La Sala del Capitolo

 

Dopo la chiesa è il luogo più importante della Casa certosina. In questa sla si svolgevano gli atti giuridici più importanti  riguardanti la vita e il governo della comunità religiosa, come l’elezione del Priore.










Il chiostro del cimitero antico

 

La superficie totale del cimitero è ridotta perché la sepoltura avvenendo senza bara permetteva una decomposizione rapida della salma. Pertanto la successiva sepoltura poteva prendere posto dopo pochi anni nello spazio utilizzato già precedentemente. Riposavano sotto una croce di legno senza nome e data. Per i certosini il giorno della morte è il dies natalis.



La Cappella del Fondatore

La cappella del fondatore  di questa Certosa: Tommaso II Sanseverino. Qui il fondatore viene raffigurato nelle vesti di un guerriero dormiente.




La Cucina

Le maioliche vennero utilizzate solo per motivi igienici in quanto la loro natura le rendeva facilmente lavabili per cui ben si prestavano al luogo.

Il vitto abituale dei monaci era costituito dal pesce., lavorato sul tavolo dedicato caratterizzato da una leggera inclinazione e da un bordo  che faceva si che le viscere, le squame e la pelle venissero spinte facilmente in un raccoglitore e che l’acqua defluisse direttamente nella fogna senza invadere il pavimento.

 

La carne che secondo Gesù è impura, origine del male e della mortalità, veniva preparata invece per gli ospiti.

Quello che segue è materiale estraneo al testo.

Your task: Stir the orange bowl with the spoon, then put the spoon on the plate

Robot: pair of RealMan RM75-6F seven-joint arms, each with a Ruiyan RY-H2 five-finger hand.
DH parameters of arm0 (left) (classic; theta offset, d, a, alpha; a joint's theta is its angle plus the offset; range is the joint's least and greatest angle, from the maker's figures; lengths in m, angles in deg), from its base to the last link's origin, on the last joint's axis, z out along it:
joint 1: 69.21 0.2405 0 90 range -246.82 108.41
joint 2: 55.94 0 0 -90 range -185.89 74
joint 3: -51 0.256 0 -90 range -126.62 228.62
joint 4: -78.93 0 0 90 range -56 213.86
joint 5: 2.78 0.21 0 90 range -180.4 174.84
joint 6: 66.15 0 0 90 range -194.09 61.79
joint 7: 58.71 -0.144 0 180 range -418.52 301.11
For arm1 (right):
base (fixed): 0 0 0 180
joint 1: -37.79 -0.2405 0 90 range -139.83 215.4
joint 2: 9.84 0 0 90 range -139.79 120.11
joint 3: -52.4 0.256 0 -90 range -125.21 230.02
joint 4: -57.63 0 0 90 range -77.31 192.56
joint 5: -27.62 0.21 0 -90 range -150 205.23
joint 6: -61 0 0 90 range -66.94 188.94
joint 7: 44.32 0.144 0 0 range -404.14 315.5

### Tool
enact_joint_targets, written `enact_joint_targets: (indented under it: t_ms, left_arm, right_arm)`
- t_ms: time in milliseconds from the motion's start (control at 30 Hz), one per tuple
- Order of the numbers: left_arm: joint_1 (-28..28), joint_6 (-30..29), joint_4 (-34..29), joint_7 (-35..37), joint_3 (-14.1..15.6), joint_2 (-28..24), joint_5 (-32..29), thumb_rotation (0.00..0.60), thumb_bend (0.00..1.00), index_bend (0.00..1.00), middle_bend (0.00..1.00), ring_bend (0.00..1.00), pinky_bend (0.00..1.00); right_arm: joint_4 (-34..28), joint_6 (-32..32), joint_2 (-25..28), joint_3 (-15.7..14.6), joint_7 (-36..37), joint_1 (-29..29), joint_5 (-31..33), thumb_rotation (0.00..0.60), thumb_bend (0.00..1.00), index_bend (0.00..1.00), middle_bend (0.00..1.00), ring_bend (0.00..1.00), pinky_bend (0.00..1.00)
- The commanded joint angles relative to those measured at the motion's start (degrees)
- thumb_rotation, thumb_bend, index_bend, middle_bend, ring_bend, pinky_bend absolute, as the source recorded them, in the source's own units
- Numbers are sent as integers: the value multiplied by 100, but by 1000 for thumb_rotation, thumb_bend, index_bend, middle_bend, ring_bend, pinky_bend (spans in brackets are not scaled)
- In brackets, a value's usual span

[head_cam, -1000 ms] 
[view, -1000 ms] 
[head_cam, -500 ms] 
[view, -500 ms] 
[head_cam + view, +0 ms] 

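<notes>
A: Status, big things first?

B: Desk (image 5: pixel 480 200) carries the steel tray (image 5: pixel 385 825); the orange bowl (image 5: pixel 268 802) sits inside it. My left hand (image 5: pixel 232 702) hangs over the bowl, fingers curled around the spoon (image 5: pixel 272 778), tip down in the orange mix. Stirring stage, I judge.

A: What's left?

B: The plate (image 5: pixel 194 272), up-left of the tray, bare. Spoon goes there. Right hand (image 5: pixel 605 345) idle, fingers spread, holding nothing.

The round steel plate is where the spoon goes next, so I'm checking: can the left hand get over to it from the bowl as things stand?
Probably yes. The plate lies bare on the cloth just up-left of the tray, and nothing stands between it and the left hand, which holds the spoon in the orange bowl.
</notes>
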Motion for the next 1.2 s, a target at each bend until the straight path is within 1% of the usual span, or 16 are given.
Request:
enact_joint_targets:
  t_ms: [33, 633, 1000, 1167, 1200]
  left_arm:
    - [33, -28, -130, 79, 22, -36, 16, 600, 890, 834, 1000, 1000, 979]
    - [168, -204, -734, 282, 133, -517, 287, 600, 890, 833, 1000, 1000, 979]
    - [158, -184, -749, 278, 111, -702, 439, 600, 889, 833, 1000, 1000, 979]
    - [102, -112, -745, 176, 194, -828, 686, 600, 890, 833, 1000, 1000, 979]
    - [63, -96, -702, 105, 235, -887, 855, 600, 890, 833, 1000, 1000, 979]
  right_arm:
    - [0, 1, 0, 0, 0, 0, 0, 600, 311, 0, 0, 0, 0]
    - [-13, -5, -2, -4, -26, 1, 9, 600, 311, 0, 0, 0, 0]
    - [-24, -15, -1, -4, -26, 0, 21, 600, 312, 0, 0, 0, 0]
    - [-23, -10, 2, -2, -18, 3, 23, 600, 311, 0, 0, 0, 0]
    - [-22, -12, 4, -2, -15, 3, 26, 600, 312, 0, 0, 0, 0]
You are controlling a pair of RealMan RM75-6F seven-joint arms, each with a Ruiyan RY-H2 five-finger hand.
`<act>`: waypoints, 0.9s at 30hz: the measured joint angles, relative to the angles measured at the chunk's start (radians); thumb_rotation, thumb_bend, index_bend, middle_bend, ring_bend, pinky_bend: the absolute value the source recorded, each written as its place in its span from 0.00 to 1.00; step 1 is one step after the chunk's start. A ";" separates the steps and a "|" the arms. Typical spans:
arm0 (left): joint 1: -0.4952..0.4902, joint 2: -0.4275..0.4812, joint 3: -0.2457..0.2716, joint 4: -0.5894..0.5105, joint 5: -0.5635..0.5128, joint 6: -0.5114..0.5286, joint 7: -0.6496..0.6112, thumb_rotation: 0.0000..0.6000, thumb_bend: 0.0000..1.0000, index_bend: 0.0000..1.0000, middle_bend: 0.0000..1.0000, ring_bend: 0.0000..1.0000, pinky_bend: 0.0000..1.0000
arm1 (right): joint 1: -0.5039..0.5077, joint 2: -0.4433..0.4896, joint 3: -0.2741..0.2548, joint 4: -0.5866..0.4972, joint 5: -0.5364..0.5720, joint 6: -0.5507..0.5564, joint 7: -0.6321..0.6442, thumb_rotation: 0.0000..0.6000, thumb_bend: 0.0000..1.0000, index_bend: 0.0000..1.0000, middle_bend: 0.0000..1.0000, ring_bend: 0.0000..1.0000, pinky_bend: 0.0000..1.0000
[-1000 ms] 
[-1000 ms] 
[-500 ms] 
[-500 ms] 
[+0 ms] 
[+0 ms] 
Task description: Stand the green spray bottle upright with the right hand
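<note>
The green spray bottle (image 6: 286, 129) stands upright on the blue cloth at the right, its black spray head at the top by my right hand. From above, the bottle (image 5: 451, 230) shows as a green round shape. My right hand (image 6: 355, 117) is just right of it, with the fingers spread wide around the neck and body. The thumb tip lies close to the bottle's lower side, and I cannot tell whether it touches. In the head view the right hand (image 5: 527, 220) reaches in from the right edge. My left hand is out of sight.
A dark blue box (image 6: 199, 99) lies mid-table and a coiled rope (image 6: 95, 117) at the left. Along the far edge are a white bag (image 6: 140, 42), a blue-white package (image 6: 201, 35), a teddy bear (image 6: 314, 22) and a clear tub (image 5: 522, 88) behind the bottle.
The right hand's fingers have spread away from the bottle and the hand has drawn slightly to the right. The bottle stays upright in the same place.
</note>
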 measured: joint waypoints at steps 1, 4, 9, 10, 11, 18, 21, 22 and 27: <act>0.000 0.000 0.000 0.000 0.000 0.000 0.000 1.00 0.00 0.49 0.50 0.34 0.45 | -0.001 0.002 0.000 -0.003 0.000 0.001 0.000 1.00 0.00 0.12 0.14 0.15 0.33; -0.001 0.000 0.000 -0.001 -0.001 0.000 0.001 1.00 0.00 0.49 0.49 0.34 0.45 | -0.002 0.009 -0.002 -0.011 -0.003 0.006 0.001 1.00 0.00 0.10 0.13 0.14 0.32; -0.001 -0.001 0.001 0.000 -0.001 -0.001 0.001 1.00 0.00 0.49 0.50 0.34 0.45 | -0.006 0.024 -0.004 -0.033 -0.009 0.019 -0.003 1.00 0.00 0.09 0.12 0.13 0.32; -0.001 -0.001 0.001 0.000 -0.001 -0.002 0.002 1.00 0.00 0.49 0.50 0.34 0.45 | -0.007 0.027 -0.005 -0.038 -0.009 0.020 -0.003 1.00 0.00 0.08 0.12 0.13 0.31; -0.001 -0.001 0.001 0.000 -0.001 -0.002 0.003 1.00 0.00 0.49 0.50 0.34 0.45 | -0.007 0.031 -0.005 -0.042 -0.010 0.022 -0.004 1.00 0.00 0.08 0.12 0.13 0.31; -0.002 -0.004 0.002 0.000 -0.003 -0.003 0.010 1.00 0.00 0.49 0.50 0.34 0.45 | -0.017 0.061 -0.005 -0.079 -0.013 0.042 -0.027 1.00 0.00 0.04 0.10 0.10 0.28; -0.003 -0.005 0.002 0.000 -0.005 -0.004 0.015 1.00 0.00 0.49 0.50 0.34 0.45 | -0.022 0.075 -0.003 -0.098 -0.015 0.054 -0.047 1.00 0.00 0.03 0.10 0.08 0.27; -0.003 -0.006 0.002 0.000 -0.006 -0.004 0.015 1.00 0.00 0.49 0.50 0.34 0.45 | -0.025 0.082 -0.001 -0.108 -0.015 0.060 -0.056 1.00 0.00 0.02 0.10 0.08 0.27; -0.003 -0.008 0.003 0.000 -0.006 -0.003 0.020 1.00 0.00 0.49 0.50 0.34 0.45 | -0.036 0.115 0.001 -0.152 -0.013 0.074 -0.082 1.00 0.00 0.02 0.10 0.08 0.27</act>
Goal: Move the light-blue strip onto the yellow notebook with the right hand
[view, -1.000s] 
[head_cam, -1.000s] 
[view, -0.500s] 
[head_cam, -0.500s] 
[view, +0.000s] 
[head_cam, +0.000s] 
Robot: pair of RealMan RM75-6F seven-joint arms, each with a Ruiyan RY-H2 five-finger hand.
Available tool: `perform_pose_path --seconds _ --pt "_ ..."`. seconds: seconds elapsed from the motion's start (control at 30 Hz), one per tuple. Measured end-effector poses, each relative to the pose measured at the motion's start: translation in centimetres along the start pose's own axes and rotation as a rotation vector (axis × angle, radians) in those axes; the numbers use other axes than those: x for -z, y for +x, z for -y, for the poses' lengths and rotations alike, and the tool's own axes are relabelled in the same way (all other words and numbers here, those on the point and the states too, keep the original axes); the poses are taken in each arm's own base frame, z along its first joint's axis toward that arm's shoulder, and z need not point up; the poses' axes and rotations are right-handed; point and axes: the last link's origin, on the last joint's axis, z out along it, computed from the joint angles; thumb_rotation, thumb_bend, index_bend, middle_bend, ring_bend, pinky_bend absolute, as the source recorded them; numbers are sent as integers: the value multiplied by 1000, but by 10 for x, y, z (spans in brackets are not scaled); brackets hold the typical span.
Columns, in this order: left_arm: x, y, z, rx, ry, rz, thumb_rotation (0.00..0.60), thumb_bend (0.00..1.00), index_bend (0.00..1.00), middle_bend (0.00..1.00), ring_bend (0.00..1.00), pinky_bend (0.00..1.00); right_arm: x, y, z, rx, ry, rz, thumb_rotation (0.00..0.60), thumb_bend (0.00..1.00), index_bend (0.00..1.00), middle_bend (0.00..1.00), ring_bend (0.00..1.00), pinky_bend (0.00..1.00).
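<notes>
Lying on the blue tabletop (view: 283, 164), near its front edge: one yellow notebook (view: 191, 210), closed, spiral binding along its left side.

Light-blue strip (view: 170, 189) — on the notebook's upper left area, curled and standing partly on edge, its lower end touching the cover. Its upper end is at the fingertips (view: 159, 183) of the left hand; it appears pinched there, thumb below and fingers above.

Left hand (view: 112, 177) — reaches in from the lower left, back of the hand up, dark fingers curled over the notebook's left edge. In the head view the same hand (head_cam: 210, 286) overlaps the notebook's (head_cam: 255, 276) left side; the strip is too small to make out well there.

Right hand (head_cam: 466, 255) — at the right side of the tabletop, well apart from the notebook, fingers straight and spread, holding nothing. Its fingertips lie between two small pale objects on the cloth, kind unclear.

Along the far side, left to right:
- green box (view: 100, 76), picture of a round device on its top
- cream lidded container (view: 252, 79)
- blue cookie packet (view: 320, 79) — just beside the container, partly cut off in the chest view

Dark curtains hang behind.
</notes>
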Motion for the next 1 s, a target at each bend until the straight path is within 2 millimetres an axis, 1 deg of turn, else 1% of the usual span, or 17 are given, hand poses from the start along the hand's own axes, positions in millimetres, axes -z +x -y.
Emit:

Affresco che si trova in cucina raffigurante la deposizione. Si noti la presenza dei monaci.

 

Gli storici pensano che un tempo questa sala fosse quella del capitolo, stante il tipo di affresco che non si addice ad una stanza adibita a cucina.



Refettorio


Affresco del pittore napoletano  Francesco d’Elia rappresenta il miracolo della trasformazione dell’acqua in vino, e con i suoi personaggi raffiguranti in abiti settecenteschi. Opera del 1749.


Il pulpito

Nel refettorio vigeva la regola del silenzio interrotta solo dalla recita di una predica.

 

Il pulpito è in pietra di Padula ornato di pregevoli commessi marmorei. E’ sorretto dall’acquila reale, che riesce a volare più in alto e quindi ad avvicinarsi e a guardare il sole. Chiaro riferimento a San Giovanni Evangelista, tanto adorato dai monaci angeli, l’unico apostolo che sia riuscito a fissare lo sguardo di Dio. Tale manufatto venne comprato a Napoli e via mare fino al golfo di Policastro e poi trasportato con i carri in certosa. Per la sua messa in opera occorsero sette mesi di lavoro.





Chiostro Grande

Con i suoi 15.000 metri quadrati è uno dei più grandi dell’Europa. L’intera struttura, fulcro della vita dei Padri e zona riservata alla più stretta clausura, venne iniziata nel 1583 e con varie interruzioni venne conclusa nel 1780 con l’esecuzione del secondo piano. Il secondo piano non è occupato da stanze o alloggiamenti, ma unicamente da un corridoio finestrato, dove, di solito nella giornata di lunedì, i monaci potevano interrompere la clausura, passeggiare e pregare insieme, per quattro ore. Facevano il cosidetto spaziamento, cioè una passeggiata in comune, quando le condizioni metereologiche non consentivano loro di uscire fuori dalle mura della clausura.




Questa balaustra in pietra di Padula, sormontata da teschi, racchiude il cimitero nuovo.


La Fontana del Chiostro Grande





La Scala Elicoidale

 

E’ tra le opere architettoniche più interessanti dell’intero monumento. Simbolo dell’ascesa al sapere è costituita da 38 gradini monolitici, aperti a ventaglio, e raccordati, senza uso di calce, unicamente da un cordolo ricavato negli stessi gradini, porta nell’antisala della biblioteca. L’assenza della colonna centrale e il fatto che i gradini poggiano pochi centimetri nella parete laterale rendono un’opera in pietra di alta ingegneria ed i frammenti fossili presenti nella pietra calcarea donano alla scala un ulteriore fascino.